One of those marchers from Bloomington Normal who may share her story with Wolstein is Marissa Uselton. The Lucca Grill waiter and Heartland Community College student said there was no question she'd march. 

"I feel very strongly about my convictions about what it is to be a woman in this country," said Uselton. "I did not vote for Donald Trump and I do not support a lot of his views and his rhetoric through his campaigning and now that he's our president I feel very strongly about resisting that and not normalizing the kinds of things he and his cabinet and his administration are going to try to press upon us." 

Uselton said she seeing evidence of normalizing. Co-workers who were strongly anti-Trump are saying, let's give him a chance and let's see what happens.   

Wolstein said there was little question she would attend. She also helped fund other women to find their way to D.C. through Activists Mentoring Activists. She's been organizing for "weeks and weeks and weeks." Now she's following up by trying to archive as much of marcher's experiences as possible. Some of those experiences only exist online as Tweets, Facebook posts, and Instagram photos.

"Digital preservation is one of the most exciting things we have at our finger tips," said Wolstein. "There are so many different ways to digitize and save high quality images, ephemera, make them available in a variety of formats. We're planning on making these available with a Creative Commons license which means as long as you cite your sources and you show where your information is coming from you can share it in any way."

Credit Alexis Shpall Wolstein
Wolstein with her sign in Maryland, just outside Washington, D.C.
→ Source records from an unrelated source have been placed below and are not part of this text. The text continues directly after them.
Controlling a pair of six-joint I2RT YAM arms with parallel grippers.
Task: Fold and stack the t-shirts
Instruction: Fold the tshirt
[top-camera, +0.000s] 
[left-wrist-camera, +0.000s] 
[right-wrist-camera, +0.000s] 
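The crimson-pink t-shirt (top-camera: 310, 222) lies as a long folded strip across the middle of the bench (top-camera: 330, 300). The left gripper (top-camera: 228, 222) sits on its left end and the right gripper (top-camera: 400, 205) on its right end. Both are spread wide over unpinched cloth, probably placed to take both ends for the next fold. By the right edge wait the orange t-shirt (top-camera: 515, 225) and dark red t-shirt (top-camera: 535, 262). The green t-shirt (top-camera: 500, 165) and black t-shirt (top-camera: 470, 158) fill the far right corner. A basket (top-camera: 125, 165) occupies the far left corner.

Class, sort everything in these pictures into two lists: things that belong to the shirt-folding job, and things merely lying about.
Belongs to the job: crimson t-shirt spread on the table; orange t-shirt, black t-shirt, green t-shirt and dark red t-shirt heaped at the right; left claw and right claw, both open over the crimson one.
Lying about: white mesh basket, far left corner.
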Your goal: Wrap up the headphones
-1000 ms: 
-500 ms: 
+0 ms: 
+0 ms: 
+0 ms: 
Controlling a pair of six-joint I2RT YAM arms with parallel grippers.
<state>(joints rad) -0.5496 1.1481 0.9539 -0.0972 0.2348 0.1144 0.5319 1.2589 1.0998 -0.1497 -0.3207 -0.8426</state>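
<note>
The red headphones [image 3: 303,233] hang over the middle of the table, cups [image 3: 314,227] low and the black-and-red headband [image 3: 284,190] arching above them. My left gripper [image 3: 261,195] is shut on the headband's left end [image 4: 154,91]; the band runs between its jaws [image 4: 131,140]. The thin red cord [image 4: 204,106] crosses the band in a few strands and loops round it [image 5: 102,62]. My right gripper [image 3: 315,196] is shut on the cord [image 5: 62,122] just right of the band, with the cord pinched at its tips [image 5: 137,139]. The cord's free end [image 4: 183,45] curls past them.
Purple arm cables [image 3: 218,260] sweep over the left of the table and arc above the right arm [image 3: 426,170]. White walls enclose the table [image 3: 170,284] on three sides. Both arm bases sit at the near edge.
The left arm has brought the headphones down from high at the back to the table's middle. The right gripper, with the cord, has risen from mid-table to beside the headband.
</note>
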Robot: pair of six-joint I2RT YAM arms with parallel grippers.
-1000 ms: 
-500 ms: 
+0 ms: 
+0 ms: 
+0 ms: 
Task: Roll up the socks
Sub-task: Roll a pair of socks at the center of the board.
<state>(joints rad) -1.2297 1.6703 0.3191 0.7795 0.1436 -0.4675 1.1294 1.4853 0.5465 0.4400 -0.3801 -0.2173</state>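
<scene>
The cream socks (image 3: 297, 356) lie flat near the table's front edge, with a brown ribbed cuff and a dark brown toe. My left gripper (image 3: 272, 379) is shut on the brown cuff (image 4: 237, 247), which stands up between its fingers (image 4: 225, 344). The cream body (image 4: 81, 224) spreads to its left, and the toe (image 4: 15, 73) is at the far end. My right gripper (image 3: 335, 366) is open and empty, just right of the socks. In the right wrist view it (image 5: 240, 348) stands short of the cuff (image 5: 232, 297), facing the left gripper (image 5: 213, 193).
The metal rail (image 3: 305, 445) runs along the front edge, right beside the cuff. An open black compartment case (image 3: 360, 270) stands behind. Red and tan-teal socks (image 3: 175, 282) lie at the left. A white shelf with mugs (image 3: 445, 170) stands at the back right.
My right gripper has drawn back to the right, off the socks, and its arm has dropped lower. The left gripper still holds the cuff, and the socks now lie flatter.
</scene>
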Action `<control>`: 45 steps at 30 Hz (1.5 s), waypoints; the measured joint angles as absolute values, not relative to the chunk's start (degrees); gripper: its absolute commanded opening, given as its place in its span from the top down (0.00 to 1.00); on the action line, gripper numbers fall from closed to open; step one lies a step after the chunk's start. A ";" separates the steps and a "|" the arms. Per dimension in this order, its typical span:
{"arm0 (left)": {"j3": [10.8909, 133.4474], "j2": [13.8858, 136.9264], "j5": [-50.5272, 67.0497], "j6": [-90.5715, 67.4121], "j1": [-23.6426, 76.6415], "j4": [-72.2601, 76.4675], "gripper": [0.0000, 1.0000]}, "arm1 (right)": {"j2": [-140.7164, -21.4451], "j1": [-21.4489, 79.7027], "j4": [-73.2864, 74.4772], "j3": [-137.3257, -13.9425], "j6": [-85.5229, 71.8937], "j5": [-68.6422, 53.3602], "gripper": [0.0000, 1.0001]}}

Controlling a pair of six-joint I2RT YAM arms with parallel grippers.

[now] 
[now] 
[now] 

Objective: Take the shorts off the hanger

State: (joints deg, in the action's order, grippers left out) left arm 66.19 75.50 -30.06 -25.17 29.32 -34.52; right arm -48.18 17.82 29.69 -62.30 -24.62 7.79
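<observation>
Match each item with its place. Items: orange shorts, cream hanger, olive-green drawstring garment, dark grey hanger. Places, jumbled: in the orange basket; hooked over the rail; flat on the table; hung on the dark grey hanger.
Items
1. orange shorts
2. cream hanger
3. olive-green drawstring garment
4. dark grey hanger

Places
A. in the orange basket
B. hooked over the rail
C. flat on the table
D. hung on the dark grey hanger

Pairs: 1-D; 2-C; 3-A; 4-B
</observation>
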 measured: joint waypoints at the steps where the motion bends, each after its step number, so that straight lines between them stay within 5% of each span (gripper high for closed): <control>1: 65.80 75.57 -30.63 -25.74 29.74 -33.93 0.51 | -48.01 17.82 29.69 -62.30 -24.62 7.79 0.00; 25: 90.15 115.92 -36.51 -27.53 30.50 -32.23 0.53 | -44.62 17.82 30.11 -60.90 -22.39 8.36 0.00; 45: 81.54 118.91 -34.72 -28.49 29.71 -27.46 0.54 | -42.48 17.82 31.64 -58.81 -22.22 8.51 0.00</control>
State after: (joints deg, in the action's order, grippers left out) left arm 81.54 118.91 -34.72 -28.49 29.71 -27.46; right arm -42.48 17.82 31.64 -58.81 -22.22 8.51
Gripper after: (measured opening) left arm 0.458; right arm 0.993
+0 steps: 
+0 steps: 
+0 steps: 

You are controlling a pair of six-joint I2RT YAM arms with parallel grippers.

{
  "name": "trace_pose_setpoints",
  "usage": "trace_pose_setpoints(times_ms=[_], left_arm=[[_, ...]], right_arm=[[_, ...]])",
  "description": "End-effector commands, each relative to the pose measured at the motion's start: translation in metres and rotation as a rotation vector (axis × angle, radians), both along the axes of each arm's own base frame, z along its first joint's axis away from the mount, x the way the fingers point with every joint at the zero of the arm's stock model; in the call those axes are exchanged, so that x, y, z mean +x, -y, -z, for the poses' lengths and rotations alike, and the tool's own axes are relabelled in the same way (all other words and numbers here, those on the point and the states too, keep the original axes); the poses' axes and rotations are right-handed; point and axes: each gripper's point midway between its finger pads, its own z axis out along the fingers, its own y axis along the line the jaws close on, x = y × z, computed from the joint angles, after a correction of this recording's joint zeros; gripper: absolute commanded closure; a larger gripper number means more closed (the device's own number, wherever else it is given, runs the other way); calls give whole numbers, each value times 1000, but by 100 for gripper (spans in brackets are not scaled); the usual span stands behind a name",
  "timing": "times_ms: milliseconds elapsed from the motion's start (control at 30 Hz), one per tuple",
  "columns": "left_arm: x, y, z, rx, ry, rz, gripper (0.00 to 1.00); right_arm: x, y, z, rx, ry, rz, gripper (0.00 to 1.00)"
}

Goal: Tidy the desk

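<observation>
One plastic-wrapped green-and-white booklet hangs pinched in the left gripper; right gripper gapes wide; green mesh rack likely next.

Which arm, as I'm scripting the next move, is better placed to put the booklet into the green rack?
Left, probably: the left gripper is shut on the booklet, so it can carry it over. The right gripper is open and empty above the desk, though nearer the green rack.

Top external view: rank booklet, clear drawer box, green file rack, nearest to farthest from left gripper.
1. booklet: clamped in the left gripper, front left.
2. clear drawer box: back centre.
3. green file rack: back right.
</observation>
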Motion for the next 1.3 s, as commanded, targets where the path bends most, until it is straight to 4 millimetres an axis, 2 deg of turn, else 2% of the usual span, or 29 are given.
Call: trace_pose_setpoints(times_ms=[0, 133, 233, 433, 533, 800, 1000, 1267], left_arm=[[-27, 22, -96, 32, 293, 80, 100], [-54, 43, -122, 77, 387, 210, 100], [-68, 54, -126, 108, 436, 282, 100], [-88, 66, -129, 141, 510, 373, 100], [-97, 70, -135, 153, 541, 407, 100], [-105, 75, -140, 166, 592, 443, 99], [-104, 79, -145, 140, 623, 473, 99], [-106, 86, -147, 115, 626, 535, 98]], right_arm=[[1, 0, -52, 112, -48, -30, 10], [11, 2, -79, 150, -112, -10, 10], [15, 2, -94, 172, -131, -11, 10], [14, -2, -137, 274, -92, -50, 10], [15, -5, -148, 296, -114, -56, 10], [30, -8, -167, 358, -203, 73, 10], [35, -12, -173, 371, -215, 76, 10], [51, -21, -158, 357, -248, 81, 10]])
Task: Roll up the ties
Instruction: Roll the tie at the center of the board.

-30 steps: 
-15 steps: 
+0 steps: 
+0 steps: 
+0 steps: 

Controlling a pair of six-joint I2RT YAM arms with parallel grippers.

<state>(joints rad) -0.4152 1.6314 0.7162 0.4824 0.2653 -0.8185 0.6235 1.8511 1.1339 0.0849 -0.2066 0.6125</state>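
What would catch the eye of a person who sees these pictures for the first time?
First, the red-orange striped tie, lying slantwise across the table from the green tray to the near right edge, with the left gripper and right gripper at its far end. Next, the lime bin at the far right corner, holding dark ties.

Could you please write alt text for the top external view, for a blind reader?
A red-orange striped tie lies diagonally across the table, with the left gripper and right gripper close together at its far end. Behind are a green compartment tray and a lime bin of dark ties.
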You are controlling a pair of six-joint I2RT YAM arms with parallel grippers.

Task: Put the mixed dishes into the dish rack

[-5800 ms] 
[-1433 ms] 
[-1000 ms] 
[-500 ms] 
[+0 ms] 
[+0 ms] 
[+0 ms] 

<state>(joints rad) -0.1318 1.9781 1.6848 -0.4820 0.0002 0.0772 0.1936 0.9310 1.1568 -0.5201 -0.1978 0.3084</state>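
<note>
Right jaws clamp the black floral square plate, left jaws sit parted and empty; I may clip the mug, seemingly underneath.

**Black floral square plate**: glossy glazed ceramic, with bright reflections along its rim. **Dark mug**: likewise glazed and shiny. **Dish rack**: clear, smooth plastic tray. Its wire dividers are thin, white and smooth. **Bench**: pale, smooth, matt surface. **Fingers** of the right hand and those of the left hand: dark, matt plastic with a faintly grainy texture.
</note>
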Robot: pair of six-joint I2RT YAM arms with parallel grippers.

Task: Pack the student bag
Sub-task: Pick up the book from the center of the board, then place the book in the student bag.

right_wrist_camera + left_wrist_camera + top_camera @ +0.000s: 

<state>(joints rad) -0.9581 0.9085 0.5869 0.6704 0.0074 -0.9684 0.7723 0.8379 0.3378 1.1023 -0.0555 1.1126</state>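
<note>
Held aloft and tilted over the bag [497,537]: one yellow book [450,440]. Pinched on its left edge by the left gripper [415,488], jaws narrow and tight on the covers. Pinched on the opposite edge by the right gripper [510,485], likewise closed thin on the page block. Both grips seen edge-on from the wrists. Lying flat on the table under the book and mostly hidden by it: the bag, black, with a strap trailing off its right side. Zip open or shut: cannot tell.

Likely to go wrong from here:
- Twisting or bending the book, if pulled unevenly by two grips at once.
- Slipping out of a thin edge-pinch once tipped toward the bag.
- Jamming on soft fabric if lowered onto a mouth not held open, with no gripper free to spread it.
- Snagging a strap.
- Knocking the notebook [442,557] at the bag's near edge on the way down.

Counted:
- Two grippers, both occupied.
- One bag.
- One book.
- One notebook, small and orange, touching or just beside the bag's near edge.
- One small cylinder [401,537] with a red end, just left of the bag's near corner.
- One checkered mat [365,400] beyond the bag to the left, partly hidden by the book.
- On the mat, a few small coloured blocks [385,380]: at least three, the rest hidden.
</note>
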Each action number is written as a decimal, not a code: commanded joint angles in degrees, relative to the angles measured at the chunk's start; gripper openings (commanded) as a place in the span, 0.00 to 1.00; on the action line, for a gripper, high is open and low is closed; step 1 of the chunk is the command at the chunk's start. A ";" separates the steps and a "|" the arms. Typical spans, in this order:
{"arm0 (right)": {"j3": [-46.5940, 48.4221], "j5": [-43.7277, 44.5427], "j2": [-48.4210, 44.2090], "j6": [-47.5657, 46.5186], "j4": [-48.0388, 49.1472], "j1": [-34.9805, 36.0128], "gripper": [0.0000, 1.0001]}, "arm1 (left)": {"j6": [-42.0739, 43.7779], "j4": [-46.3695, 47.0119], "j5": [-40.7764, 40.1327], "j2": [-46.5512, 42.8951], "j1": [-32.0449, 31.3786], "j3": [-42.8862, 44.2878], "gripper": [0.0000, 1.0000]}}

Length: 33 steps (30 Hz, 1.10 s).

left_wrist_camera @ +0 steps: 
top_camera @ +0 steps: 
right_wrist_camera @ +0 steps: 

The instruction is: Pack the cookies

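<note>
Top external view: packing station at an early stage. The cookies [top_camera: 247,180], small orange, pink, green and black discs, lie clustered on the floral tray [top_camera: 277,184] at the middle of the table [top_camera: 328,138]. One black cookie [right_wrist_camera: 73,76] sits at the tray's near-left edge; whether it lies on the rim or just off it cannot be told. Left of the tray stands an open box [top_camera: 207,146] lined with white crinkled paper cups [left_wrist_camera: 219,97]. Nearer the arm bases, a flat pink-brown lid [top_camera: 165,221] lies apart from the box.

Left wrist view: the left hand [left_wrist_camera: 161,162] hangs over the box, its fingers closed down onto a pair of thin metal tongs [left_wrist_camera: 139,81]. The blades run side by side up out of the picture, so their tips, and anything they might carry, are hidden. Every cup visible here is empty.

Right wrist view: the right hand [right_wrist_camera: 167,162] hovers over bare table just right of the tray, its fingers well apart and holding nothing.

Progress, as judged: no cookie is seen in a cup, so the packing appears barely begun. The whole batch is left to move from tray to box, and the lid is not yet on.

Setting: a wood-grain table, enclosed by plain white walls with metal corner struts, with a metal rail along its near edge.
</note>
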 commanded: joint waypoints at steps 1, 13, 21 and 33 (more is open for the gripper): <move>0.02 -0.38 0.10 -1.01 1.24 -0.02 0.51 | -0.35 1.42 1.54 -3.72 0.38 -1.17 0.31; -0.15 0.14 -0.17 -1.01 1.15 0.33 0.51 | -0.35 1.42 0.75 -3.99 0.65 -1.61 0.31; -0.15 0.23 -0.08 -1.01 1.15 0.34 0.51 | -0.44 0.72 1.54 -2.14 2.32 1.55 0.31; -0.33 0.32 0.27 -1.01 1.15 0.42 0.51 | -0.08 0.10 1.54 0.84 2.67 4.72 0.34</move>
Wolstein says she's working with ISU's University Archives to preserve  posters and other items. Despite fake news and alternative facts, documenting sources and ensuring archived information is accurate is no more important than it's ever been. However, she said technology makes it easier to fake it. 

"The way digital information is shared, it's a lot easier to present something as factual," said Wolstein.

Uselton says it "feels incredible" to know that she may be part of the history of the Women's March archived at Milner Library and to know her experience may be part of a future research project.

Wolstein said she says she's already getting questions from students looking for research materials.